TASK TO COMPLETE -
Set down every line of the data exactly, skipping the pictures.

* * * *

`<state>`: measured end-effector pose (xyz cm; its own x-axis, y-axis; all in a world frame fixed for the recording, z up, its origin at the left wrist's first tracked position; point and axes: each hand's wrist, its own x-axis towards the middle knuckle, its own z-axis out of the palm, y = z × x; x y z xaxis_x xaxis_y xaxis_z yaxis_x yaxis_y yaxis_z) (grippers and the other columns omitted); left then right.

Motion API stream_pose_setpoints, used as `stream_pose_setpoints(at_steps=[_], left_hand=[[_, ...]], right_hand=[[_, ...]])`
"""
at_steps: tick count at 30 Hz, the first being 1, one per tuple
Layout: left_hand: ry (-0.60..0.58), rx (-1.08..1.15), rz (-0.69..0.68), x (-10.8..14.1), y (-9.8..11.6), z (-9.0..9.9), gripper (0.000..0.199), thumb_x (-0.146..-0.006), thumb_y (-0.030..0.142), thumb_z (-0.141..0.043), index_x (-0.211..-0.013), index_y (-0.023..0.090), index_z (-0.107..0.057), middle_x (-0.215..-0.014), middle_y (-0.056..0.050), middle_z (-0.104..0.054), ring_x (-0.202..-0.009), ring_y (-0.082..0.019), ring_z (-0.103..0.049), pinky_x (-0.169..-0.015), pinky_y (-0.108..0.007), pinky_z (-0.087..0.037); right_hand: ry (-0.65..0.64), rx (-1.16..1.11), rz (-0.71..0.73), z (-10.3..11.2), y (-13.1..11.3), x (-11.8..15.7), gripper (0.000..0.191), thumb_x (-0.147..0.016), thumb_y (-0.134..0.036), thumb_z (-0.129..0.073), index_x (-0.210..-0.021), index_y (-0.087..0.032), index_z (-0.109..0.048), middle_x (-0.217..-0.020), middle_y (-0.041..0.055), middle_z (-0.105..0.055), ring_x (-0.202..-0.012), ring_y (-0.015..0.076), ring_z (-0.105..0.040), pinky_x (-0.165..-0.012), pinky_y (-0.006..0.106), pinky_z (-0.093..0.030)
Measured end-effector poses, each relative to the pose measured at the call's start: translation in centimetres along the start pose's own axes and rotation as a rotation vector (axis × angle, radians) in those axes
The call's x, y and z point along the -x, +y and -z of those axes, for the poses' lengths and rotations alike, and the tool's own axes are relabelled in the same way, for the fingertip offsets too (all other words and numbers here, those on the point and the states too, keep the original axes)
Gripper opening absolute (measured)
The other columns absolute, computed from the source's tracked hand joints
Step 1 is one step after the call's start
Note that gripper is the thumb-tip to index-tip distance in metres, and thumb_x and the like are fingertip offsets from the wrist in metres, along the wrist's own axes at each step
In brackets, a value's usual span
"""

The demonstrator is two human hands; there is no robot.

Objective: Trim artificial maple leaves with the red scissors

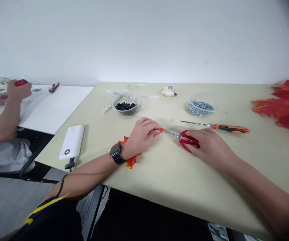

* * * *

YOUR RESPONSE -
`<state>`: measured end-effector pose (xyz cm; its own x-axis, y-axis; all in a world frame fixed for the recording, z up, its origin at the left wrist's first tracked position; point and axes: each hand's wrist, its own x-axis towards the middle knuckle, its own z-axis out of the palm, y = z × x; x y z xaxis_x xaxis_y xaxis_z yaxis_x yaxis_y yaxis_z) (grippers and the other columns omitted); left then right.

Motion API stream_pose_setpoints, used as `stream_pose_setpoints(at_steps=[_], left_hand=[[_, ...]], right_hand=[[_, ...]])`
"""
at_steps: tick count at 30 Hz, the first being 1, one per tuple
Layout: left_hand: ry (-0.60..0.58), rx (-1.08..1.15), rz (-0.69..0.68), x (-10.8..14.1), y (-9.8..11.6), z (-9.0..9.9), gripper (0.000..0.199), thumb_x (-0.146..-0.006), thumb_y (-0.030..0.142), thumb_z (-0.141..0.043), index_x (-0.211..-0.013), index_y (-0.023..0.090), index_z (-0.107..0.057), middle_x (-0.215..-0.014), middle_y (-0.056..0.050), middle_z (-0.104..0.054), ring_x (-0.202..-0.009), ring_y (-0.082..0.019), ring_z (-0.103..0.049), pinky_x (-0.169..-0.015), pinky_y (-0.108..0.007), pinky_z (-0.087..0.037); right_hand: ry (-0.65..0.64), rx (-1.16..1.11), rz (-0.71..0.73), z (-10.3..11.2), y (-13.1..11.3), x (-11.8..15.7), gripper (0.000..0.191), thumb_x (-0.147..0.016), thumb_y (-0.134..0.036), thumb_z (-0.129..0.073), index_x (-0.210..-0.021), index_y (-0.087..0.032), index_z (-0.109..0.048), middle_x (-0.217..-0.020), middle_y (-0.041..0.055), middle_z (-0.105..0.055), ring_x (-0.202..-0.012), ring_y (-0.015..0.076), ring_z (-0.105..0.040), pinky_x (-0.165..-0.012), pinky_y (-0.006..0.106), pinky_z (-0.093..0.030)
Measured end-effector poses, each relative to the pose measured at the call's start: translation in centimetres along the start pose's own axes and rotation as a rotation vector (axis × angle, radians) in those axes
The call's x, y and z point along the -x, +y and -z of those axes, for the poses' lengths and rotations alike, and the tool's own axes are relabelled in the same way, for the fingertip offsets too (all other words and numbers here, those on the point and the states too, keep the original axes)
Gripper opening absolute (measured)
The other columns absolute, computed from the source's tracked hand joints
Step 1 is one step after the call's start
Note that gripper is the thumb-tip to index-tip distance in metres, and thumb_x and the like are fingertip offsets from the wrist in metres, along the wrist's own axes at each step
In brackets, a value's usual span
"""

The demonstrator is two human hands; there is no robot.

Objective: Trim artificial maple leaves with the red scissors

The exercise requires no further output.